The Boba Phenomena

Boba has become a cultural phenomenon and nowadays you would be hard pressed to find a Bay Area downtown or mall without boba. But it begs the question, with so much competition, how are prices for a cup of tapioca and flavored milk near 7 dollars at times. Just on University Avenue in Palo Alto, there are 5 boba places. Let me give my thoughts on these 5 places before I move on to what I find the most interesting feature of today’s blog. 

Tea 4

  • The first boba place in Palo Alto, Tea 4 always brings innovative flavors like a dalgona coffee in honor of Squid Game. They also serve a variety of foods, with their specialty being takoyaki, but who goes to a boba place for food.

Share Tea

  • A staple around the Bay Area, Share Tea is a go to for many, never being too flashy but promising consistent quality ever since they first opened. 

Gong Cha

  • My personal favorite, Gong Cha in my opinion, has the best tea in all of Palo Alto. They’re premium milk teas have intense oolong flavors with a smooth quality that other places often miss the mark on. 

Kung Fu Tea

  • A relatively newer spot, Kung Fu Tea has struggled to separate itself from the other boba places, but I appreciate the fact that the two of the characters of their name 夫 and 茶 are in my mandarin name. If I had to pinpoint one thing about them, I would say the strong honey flavor syrup used to coat their boba adds a pleasant yet not overwhelming sweetness. 

Mr. Sun

  • The newest addition to Palo Alto’s boba scene, Mr. Sun radically switches up the classic boba shop formula of good tea and pearls. Established in Taiwan, Mr. Sun innovates with their flavor combinations, but more importantly hand makes all their boba, and trust me, it makes a big difference.
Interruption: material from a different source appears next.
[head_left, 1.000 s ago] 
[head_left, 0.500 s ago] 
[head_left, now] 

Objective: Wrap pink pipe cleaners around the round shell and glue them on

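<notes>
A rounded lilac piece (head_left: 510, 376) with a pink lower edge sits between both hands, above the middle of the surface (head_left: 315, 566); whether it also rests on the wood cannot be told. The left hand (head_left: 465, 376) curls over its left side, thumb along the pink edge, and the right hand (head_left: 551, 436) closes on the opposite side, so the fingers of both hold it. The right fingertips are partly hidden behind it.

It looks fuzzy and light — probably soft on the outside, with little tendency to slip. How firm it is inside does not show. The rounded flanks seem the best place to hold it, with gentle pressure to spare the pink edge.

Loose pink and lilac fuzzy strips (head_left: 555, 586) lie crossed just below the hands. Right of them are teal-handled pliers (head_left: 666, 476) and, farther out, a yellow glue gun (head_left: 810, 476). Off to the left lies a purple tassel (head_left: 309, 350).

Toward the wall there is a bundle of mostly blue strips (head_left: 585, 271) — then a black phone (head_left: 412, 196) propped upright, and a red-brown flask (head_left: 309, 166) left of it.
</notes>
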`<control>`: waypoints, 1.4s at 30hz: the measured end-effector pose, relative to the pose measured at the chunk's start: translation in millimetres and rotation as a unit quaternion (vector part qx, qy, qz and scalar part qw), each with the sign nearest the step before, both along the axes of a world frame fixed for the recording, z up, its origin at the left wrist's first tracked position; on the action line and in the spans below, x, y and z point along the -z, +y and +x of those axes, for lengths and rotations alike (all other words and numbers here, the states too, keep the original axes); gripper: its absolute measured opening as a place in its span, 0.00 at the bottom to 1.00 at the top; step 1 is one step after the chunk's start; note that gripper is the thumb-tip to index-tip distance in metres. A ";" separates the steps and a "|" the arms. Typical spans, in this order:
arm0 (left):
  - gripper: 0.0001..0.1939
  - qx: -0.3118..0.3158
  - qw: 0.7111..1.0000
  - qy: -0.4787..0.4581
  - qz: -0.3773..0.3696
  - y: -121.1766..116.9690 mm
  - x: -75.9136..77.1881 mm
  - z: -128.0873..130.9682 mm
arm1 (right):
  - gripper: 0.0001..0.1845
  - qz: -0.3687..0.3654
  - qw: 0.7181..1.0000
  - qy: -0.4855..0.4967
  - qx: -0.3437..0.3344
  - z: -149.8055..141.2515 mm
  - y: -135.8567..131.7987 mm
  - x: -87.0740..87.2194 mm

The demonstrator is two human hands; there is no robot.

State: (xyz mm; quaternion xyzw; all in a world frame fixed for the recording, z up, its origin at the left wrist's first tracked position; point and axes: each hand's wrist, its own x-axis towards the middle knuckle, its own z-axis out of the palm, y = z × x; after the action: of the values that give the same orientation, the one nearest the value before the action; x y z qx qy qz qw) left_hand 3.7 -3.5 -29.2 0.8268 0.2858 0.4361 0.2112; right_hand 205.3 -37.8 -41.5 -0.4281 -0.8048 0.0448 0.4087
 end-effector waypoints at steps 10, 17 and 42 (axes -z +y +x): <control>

Speaking of hand made boba, let me talk a little bit about my own experience with boba at home. 

Recipe I Used:

My Experience:

  1. One method of making boba at home is to buy the premade tapioca pearls, and boil them at home. This gives you the nice chewy pearl found in most stores, and mixed with a good quality tea, this can replicate the boba store quality at half the price, and you can add as many pearls as you want. 
  2. The other way to do it is to make the pearls yourself, starting at scratch with a bag of tapioca powder. While it may seem complicated to some, the process is actually quite simple, and more tedious than anything. Essentially, you first turn the tapioca powder into a dough of sorts by heating it up with brown sugar and water. Then quickly began to knead that dough until smooth. You can then form that dough into little pearls, which are ready to boil whenever you want a nice cup of boba. 

Although it is a labor intensive process, the end result is absolutely worth it. Mixed in with a nice honey syrup and oolong tea, you can recreate the boba experience at home, and in many ways it’s even better. The customization is endless, going from milk teas to fruit slushies, to milkshakes. 

Tips for making the pearls:

  1. Be quick, the dough often hardens up so you may need to reheat it
  2. Patience is key, the dough starts off quiet sticky so it’s hard to handle initially, but keep on kneading
  3. When cutting the dough up into pearl shaped pieces, make sure to cut evenly as too small pearls dissolve, while pearls that are too large stay doughy in the middle
  4. Make a simple syrup to finish off the pearls cooking, just a mix of water and sugar with a honey heated up

Tips for making the tea

  1. If you ever make chai or cold brew at home, chilling the drink and adding a spoonful of pearls makes for a delightful drink during the summer
  2. When using tea leaves, quickly bring water up to a boil and steep the tea leaves for a few minutes, pour in some cream, half and half, or milk and you’ve got yourself a quick milk tea.